Kelahiran saya tidak melalui rahim seorang perempuan. Cukup dengan membuka mata, saya ada. Tidak ada selamatan, tidak pernah ada sambutan. Sebuah batu berlumut, di alun-alun, menyangga tubuh saya terbaring. Sejak itu, tiba-tiba “ada” adalah pristiwa yang saya percaya. Saya adalah bukti nyatanya.
Saya yakin, kau tidak akan pernah percaya apa yang saya katakan. Itu sudah pasti. Sebab, orang-orang di sini juga seperti itu. Sepertimu. Namun percayalah, atau setidaknya hargailah, dengan cara menunda beringsut di keningmu. Setelah itu saya akan kembali diam. Untuk selamanya.
Saya pernah bermimpi tentang sebuah dunia yang sangat bertentangan dengan dunia ini.
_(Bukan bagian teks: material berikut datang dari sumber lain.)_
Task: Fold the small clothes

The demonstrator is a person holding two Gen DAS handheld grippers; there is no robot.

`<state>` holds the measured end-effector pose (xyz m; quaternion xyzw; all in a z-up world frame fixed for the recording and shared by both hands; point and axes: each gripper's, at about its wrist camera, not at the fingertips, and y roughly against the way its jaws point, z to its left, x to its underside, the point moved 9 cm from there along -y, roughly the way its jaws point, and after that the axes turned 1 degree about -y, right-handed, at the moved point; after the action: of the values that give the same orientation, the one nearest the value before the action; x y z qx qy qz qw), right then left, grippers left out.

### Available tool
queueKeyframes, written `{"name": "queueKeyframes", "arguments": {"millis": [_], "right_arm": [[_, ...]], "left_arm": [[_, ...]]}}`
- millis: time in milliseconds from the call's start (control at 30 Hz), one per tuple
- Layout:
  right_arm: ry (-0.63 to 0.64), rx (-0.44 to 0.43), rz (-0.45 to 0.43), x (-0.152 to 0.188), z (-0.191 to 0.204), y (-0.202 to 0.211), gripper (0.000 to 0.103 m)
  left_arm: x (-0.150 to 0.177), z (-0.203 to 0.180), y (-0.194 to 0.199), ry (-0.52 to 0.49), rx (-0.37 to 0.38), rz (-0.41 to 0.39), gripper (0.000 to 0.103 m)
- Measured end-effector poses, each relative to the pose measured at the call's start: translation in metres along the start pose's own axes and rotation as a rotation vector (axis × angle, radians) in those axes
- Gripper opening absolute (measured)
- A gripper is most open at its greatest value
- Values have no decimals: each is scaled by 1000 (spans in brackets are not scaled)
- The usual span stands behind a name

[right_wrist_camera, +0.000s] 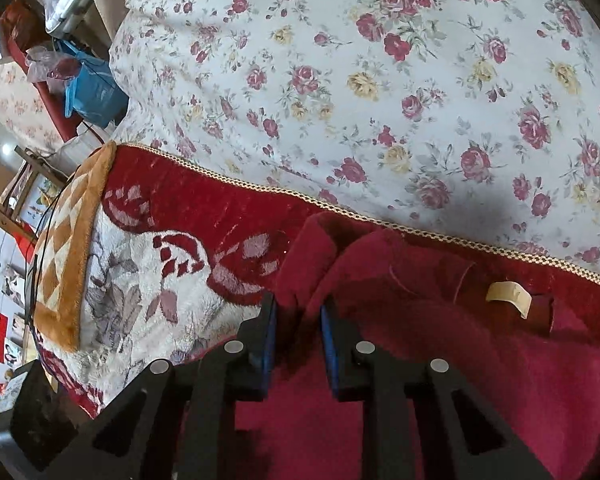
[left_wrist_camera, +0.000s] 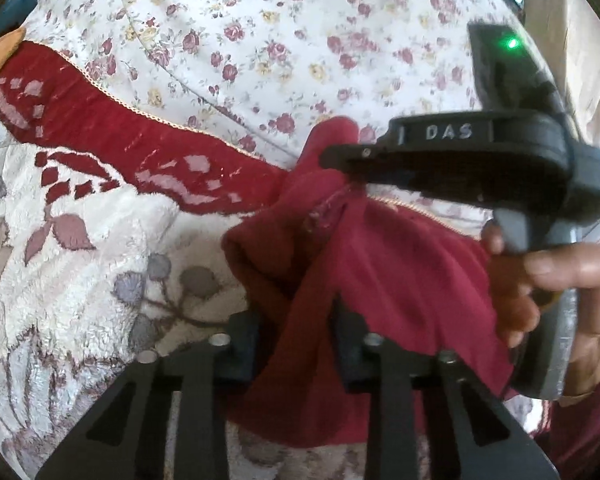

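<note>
Indoors, on a bed, two hand-held grippers are working a dark red garment (left_wrist_camera: 380, 280) that is filling the lower centre and lower right of the left wrist view. The left gripper (left_wrist_camera: 296, 340) is pinching a hanging fold of that cloth, its jaws pressed onto the fabric at the bottom of the frame. Across from it, at right centre of the same view, the right gripper (left_wrist_camera: 340, 156) is reaching in sideways, its black body marked "DAS" and a green light glowing on top, while the person's hand (left_wrist_camera: 560, 292) is wrapping the grey handle. Its tip is meeting a bunched peak of the garment.

From the right wrist view, the right gripper (right_wrist_camera: 298, 340) is closing its blue-padded fingers (right_wrist_camera: 269, 336) on a raised ridge of the dark red garment (right_wrist_camera: 420, 340), which is spreading across the lower right with a pale neck label (right_wrist_camera: 508, 296) showing. Beneath the cloth, a plush blanket (right_wrist_camera: 148, 280) in red and white is lying at lower left, and a floral sheet (right_wrist_camera: 380, 80) is covering the upper frame. A blue bag (right_wrist_camera: 92, 92) is sitting beside the bed at upper left.
</note>
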<state>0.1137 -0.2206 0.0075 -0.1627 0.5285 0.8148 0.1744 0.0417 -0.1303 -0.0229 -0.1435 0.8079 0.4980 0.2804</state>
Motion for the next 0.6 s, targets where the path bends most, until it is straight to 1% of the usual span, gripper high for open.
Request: {"name": "queueKeyframes", "arguments": {"millis": [33,67,100,167,233,333,400,467,500,533,567,600], "right_arm": [[-16,-2,7,-1,-1,-1,34],[-40,-11,21,-2,-1,-3,43],[-52,-19,32,-3,0,-7,67],[-63,-35,60,-6,7,-12,86],[-39,-18,91,-7,15,-19,88],[29,50,140,-6,26,-38,90],[46,63,188,-1,32,-53,90],[52,73,215,5,35,-62,89],[69,103,206,8,33,-62,75],[92,137,184,9,31,-60,48],[119,157,148,10,28,-54,38],[117,146,122,10,25,-49,32]], "left_arm": [[-1,0,2,3,9,-4,23],[-2,-1,4,7,18,-9,22],[-2,-1,7,4,23,-13,22],[-2,-3,10,-7,22,-23,20],[-3,-1,12,-6,29,-26,20],[-3,-2,13,-15,26,-30,20],[-2,-4,13,-25,19,-32,20],[-2,-5,12,-30,14,-31,20],[-2,-6,11,-33,9,-30,20],[-2,-7,11,-33,7,-31,20],[-2,-8,12,-33,10,-33,20],[-2,-11,12,-37,15,-34,20]]}}
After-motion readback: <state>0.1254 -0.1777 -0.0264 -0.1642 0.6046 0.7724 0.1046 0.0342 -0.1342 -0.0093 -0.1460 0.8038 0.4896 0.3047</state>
Di mana tawa adalah tawa, dan tangis adalah tangis. Tentu saja dengan batas pemahaman seperti itu, saya sepertinya adalah orang yang jujur, bukan?
Meski antara tawa dan tangis bagi saya adalah kejujuran, hampir tidak pernah saya menemui raut pesakitan. Atau ratap kesedihan yang membosankan. Seakan-akan duka-duka yang ada di seluruh dunia saya tanggung untuk kebahagiaan mereka. Entah mengapa, ironisnya, saya pun mengutuk diri saya sendiri, yang tentu saja menambah duka yang tak berkesudahan.
Di sana saya memiliki seorang kenalan. Perempuan yang memiliki paras cantik luar biasa. Ia begitu murah senyum. Ia seorang pendengar yang baik, ramah, dan kelihatannya pandai serta tentu saja bahagia. Ia adalah satu-satunya manusia bahagia yang menyempatkan waktunya berbicara dengan saya.
“Semenjak Anda di sini selalu murung, ada apa?” Sapanya waktu itu.
“Anda berbicara kepada saya?”
“Anda kira saya berbicara kepada siapa?”
“Bukan begitu, Nona, tetapi apakah saya pantas berbicara dengan orang-orang bahagia seperti Anda?”
“Saya pikir, saya tidak berbeda dengan Anda, kita manusia biasa, bukan?
“Ya, Anda benar, kita memang manusia biasa.”